Nixon Sought IRS as Weapon

Nixon Sought IRS as Weapon

January 6, 1997
THE DAILY FED

Nixon Sought IRS as Weapon

In May 1971, there was one appointment for which President Richard Nixon had very clear aims--his IRS commissioner was to be ruthless and obedient.

In the Washington Post, Oval Office tapes recently released by the National Archives and Records Administration quote Nixon telling top aides H.R. Haldeman and John Ehrlichman that "I want to be sure he is a ruthless son of a bitch, that he will do what he's told, that every income tax return I want to see I see, that he will go after our enemies and not go after our friends."
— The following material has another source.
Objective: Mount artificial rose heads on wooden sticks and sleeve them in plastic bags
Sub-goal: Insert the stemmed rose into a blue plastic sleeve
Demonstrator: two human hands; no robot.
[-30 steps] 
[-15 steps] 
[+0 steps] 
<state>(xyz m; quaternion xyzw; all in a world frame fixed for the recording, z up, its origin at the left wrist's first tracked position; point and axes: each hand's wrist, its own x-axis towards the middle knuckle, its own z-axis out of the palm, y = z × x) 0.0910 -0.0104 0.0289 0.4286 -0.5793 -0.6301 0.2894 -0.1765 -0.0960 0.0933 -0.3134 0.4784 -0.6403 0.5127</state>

Nixon was angry about IRS investigations of Republicans during the Kennedy administration, including an audit of Nixon's own returns in 1963, according to the newspaper. "Now they're not going to do it to us here," Nixon said on the tape. He also said, "When the Christ are they going to go after some Democrats?"

Eventually, Johnnie Walters was named to the position.

In an interview with the Washington Post this week, Walters said he did not know of Nixon's expectations until he was on the job. On Sept. 11, 1972, Nixon aide John Dean III handed Walters a list of hundreds of people to be audited, such as staff members and contributors to the McGovern campaign.

Walters refused and put the list in a safe where he kept it until he turned it over to congressional investigators the following year.